_YOUR TASK_.
Word for word, transcribe the data below from the line with "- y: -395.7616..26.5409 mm" to the line with "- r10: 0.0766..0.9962", keeping both of those lines.

[SOURCE MATERIAL — start]

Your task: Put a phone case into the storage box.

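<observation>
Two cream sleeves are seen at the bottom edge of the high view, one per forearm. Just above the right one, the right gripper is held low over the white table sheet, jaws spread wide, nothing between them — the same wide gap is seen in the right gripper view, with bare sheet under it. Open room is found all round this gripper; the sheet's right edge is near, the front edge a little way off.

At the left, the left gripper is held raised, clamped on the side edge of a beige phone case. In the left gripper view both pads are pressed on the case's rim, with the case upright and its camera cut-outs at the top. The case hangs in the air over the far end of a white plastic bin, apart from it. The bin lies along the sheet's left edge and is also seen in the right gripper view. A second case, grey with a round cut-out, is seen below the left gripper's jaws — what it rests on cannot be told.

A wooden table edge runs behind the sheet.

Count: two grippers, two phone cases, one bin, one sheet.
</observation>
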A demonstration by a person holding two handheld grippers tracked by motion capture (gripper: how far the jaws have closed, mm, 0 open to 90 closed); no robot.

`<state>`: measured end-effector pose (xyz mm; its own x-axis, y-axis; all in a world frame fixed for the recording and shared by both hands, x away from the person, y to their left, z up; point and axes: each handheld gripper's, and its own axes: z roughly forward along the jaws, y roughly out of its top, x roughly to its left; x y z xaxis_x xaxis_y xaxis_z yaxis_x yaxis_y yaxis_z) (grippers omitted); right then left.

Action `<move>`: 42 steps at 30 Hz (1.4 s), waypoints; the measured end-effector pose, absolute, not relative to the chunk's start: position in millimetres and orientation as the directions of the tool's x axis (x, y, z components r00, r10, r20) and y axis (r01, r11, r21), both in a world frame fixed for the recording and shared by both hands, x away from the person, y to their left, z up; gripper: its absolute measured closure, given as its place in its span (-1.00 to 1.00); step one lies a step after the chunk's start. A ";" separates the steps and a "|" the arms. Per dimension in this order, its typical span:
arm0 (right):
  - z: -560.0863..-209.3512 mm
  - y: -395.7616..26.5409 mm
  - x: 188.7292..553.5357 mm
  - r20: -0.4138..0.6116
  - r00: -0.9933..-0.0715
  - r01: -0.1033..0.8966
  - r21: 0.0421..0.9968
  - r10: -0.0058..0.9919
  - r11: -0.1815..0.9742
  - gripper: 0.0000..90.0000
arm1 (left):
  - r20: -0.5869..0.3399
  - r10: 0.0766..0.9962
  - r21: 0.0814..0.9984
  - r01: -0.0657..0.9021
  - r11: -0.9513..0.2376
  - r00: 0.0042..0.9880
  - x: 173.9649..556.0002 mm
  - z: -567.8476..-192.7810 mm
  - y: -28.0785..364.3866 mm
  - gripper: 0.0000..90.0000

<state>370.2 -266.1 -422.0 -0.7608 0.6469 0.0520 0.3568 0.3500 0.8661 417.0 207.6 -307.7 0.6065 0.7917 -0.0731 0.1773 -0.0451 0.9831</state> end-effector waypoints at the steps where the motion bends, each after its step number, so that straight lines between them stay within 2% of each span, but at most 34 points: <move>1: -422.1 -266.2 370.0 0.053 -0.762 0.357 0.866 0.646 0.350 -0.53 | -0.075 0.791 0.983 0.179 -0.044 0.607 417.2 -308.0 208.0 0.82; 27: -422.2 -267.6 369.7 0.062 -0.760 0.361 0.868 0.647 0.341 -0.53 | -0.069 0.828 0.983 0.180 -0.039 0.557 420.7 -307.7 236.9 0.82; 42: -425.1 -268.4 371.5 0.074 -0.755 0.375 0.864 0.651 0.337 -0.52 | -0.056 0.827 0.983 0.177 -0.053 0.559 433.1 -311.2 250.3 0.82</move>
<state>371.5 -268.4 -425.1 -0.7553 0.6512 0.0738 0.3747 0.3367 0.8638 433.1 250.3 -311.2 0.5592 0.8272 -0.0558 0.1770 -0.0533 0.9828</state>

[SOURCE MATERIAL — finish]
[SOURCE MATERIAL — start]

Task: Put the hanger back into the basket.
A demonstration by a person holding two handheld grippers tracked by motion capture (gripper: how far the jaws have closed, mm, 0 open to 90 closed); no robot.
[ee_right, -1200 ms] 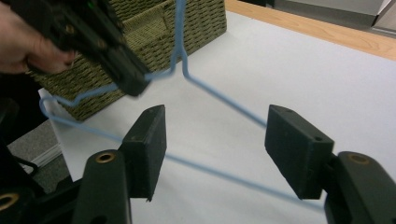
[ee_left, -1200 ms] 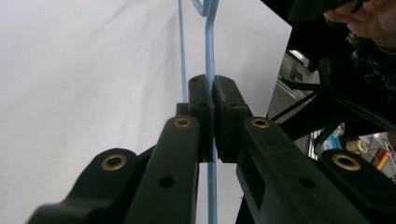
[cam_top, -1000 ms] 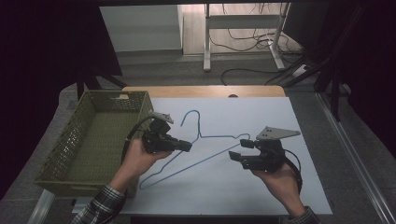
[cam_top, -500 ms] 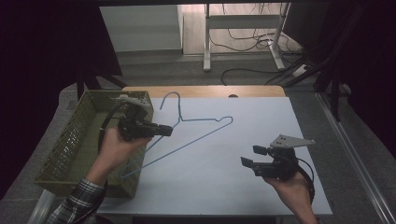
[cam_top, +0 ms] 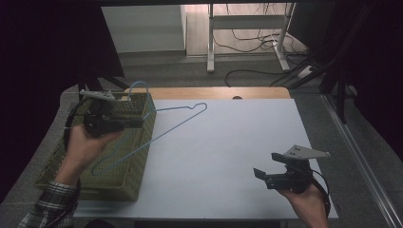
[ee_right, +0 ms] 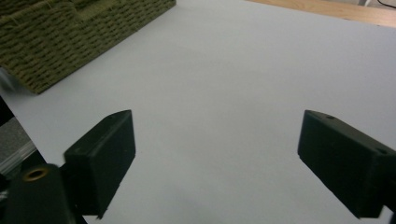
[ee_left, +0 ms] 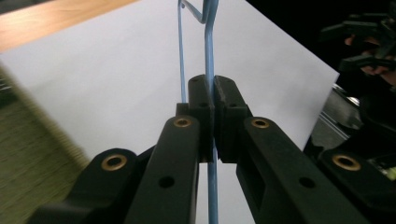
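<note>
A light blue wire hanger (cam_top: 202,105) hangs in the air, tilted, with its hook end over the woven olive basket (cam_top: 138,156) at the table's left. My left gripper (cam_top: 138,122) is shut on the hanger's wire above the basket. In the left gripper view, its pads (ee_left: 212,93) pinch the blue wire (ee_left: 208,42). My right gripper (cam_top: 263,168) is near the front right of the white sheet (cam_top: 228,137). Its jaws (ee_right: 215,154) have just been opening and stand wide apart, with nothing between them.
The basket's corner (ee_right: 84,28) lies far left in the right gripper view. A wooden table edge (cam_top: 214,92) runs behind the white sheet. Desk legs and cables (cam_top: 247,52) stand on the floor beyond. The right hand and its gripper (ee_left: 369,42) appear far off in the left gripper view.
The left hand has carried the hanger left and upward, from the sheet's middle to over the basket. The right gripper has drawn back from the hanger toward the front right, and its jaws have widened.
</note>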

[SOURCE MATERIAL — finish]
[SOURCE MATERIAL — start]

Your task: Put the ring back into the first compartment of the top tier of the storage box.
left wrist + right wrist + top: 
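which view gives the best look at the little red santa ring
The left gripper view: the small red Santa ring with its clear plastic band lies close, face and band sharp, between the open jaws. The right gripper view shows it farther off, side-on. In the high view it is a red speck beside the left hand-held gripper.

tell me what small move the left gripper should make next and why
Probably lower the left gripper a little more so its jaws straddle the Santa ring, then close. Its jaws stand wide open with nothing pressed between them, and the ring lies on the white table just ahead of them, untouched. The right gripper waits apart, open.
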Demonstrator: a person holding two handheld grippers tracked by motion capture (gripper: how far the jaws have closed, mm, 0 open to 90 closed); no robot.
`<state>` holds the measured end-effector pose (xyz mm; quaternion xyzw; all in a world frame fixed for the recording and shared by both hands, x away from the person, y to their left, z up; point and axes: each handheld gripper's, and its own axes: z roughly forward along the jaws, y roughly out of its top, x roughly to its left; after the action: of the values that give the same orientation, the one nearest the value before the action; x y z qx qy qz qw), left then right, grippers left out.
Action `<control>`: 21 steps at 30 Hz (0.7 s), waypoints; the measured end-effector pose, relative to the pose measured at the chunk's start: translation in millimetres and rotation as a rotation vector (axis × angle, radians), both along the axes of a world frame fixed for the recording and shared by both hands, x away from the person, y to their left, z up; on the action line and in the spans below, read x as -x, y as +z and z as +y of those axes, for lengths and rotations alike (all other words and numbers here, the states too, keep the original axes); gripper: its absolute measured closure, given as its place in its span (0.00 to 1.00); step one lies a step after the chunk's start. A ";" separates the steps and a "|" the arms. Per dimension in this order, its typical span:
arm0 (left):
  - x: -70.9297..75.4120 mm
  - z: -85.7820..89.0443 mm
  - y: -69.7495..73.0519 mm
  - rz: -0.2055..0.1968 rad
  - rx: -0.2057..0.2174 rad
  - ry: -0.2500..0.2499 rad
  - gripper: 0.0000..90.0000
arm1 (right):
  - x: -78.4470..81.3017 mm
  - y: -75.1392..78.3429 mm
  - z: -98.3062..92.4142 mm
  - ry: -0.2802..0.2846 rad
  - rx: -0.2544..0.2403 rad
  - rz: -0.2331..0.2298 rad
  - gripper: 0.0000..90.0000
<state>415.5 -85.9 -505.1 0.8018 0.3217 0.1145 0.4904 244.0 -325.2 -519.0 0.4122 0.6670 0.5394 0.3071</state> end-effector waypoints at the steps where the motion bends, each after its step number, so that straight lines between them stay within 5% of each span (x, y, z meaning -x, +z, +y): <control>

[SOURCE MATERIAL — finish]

_TASK RESULT_.
  - y: -395.7616..26.5409 mm
  - x: 188.7292..553.5357 mm
  - r20: -0.4138..0.6116
  - r00: -0.9933..-0.0715
  - r01: -0.1033..0.8966
  - r21: 0.0421..0.9968
  - r10: -0.0058..0.9919
  - r11: -0.1815..0.9742
  - gripper: 0.0000..90.0000
arm1 (left):
  - r20: -0.5869..0.3399
  - r10: 0.0766..0.9962

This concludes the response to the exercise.